The new book deals with human trafficking, and to write it I did all the right things: I outlined it (took me a week), I created character sketches (so I could use multiple characters' third-person, limited points of view), and I researched, reading ISIS: Inside the Army of Terror (highly recommended) and various online articles, even e-mailing professors and experts on the Syrian situation.
The research took weeks. When I finally sat down to write, I finished 30 pages pretty quickly. As often happens, I hit a plot snag, so I slowed, researched more, and continued on, albeit at a slower pace. Around page 50, I needed to do additional research. I ended up on the phone for an hour with Kevin Stevens, former deputy chief of the US Border patrol. Then I plotted some more. The result was a 60-page Google doc that had my marginal notes ("comments") that ran the entire length of some of the draft's pages.
And I walked around the house like a zombie, the storyline, the characters, the information forming a kaleidoscope in my head.
When my wife asked what the book was about – and it took ten minutes to describe it to her – I knew I was in serious trouble.
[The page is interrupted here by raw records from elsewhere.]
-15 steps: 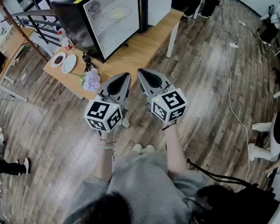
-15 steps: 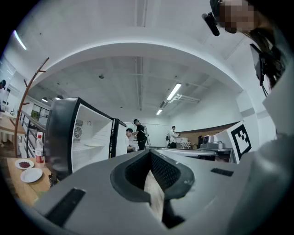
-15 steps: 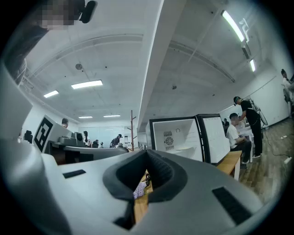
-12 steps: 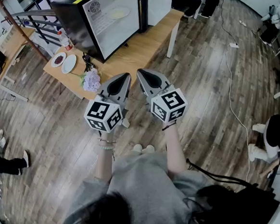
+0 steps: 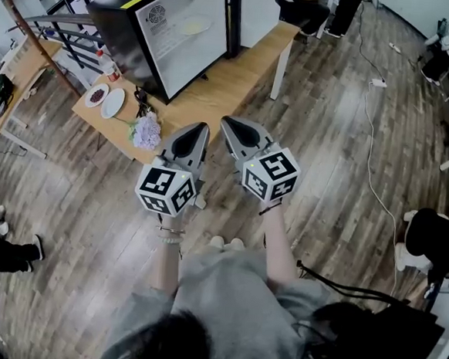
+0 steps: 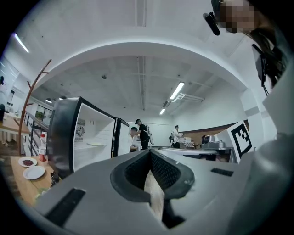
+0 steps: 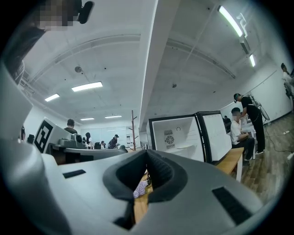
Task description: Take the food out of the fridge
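Observation:
A small black fridge [image 5: 136, 21] stands on the wooden table [image 5: 225, 78] with its door [image 5: 253, 11] swung open. A pale plate of food [image 5: 192, 25] lies on the shelf in its white interior, also seen as the plate [image 6: 96, 144] and the plate [image 7: 183, 148]. My left gripper [image 5: 203, 126] and right gripper [image 5: 225, 122] are held side by side in front of the table, short of the fridge. Both are shut with nothing between the jaws. The left gripper [image 6: 149, 153] and right gripper [image 7: 147, 153] point level toward the fridge.
Two small plates [image 5: 111, 102] [image 5: 96, 94], a bottle [image 5: 109, 71] and purple flowers [image 5: 146, 130] sit at the table's left end. A railing [image 5: 66, 31] runs behind. A cable [image 5: 374, 148] trails over the wood floor; people stand or sit around the room's edges.
Both grippers stay side by side and shut. The head view has shifted slightly, and a person at the right edge has moved.

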Demonstrator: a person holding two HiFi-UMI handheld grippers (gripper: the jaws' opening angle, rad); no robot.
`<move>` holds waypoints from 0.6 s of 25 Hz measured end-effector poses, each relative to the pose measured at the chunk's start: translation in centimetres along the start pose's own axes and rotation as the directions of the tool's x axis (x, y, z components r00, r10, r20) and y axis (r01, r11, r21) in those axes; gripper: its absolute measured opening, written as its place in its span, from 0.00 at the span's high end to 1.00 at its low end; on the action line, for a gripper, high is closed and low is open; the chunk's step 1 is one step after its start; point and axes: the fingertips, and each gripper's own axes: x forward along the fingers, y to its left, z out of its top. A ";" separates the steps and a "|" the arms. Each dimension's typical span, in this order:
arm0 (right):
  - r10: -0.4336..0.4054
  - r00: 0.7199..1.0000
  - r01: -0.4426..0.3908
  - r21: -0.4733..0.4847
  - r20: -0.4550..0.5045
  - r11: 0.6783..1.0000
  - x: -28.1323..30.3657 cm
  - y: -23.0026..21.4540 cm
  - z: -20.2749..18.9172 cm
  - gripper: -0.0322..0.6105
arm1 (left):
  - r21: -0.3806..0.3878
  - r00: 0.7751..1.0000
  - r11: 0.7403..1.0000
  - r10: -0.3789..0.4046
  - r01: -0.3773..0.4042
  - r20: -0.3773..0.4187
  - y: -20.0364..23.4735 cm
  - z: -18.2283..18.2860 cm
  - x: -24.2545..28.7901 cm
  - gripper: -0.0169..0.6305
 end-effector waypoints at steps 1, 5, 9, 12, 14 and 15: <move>0.002 1.000 -0.002 0.008 0.006 1.000 -0.2 -0.1 0.0 0.94 | -0.001 1.000 1.000 0.002 -0.002 0.001 -0.2 -0.1 -0.1 0.96; -0.003 1.000 0.002 0.044 0.016 0.999 0.1 -0.7 -0.1 0.94 | -0.013 1.000 1.000 0.026 -0.026 0.004 0.1 -0.5 -0.3 0.96; 0.006 1.000 -0.007 0.060 0.009 0.998 1.1 -1.6 -0.3 0.94 | -0.025 0.999 0.999 0.045 -0.045 -0.001 1.4 -0.9 0.6 0.96; 0.011 1.000 -0.011 0.075 0.009 0.997 2.0 -2.7 -0.7 0.94 | -0.029 0.999 0.999 0.043 -0.043 -0.003 2.2 -1.3 2.0 0.96; 0.014 1.000 -0.014 0.072 0.000 0.997 3.2 -3.7 -0.9 0.94 | -0.034 0.999 0.999 0.041 -0.041 0.002 3.1 -1.3 3.3 0.96; 0.014 1.000 -0.014 0.067 -0.004 0.998 3.8 -4.4 -0.9 0.94 | -0.035 0.999 0.999 0.038 -0.038 0.004 3.6 -1.3 4.0 0.96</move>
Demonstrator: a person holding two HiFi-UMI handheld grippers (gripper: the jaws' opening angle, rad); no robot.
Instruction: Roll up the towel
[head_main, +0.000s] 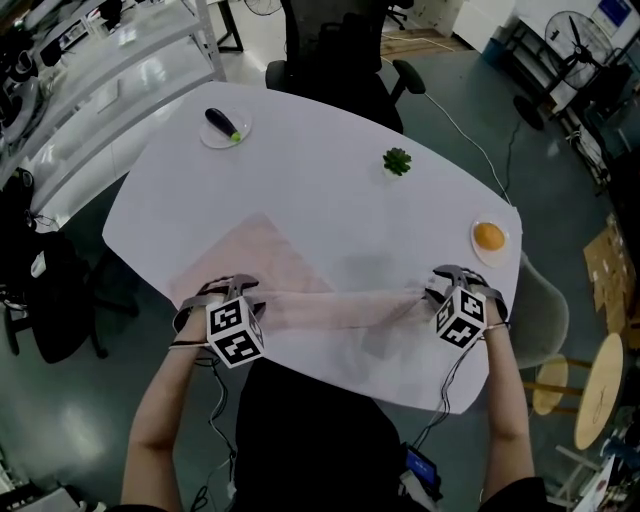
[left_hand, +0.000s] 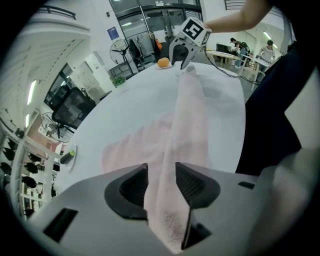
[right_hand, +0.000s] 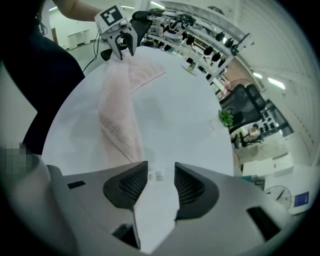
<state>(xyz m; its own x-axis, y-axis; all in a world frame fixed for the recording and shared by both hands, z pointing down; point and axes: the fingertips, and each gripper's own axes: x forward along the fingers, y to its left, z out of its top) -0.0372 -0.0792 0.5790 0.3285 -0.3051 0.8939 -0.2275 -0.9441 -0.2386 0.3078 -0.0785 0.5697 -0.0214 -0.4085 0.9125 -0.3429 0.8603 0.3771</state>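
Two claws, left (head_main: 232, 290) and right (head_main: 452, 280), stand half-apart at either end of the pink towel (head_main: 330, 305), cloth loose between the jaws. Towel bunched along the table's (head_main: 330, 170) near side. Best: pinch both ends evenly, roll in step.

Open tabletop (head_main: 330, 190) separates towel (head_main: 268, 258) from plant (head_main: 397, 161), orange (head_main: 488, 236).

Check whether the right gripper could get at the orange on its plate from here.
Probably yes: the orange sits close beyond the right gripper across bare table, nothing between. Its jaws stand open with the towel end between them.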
"Isn't there a way to simplify it?" she said.
"Oh, there is," I said.
It's not the death penalty, but it's close: I stopped and started again, writing the story from only the third-person, limited point of view of Peyton Cote. It wasn't an easy decision, especially since Destiny's Pawn is told, successfully, from the point of view of several characters. However, the narrative structure of Destiny's Pawn – using multiple points of view – was dictated by the story itself: Simply put, Peyton cannot realistically have access to information the reader needs for the book to hold up. But book four is a different story, one that can be told from Peyton's perspective. So I've climbed out of the wrong rabbit hole, and the book is going well. (It's due, after all, Sept. 1, so it has to go well.)
Writers face many choices when we begin a book (or even get 50 pages in). Some choices are predictable. Others come at you sideways. But any choice a writer makes must benefit the work itself. As Hemingway said, novel writing "is architecture, not interior decoration."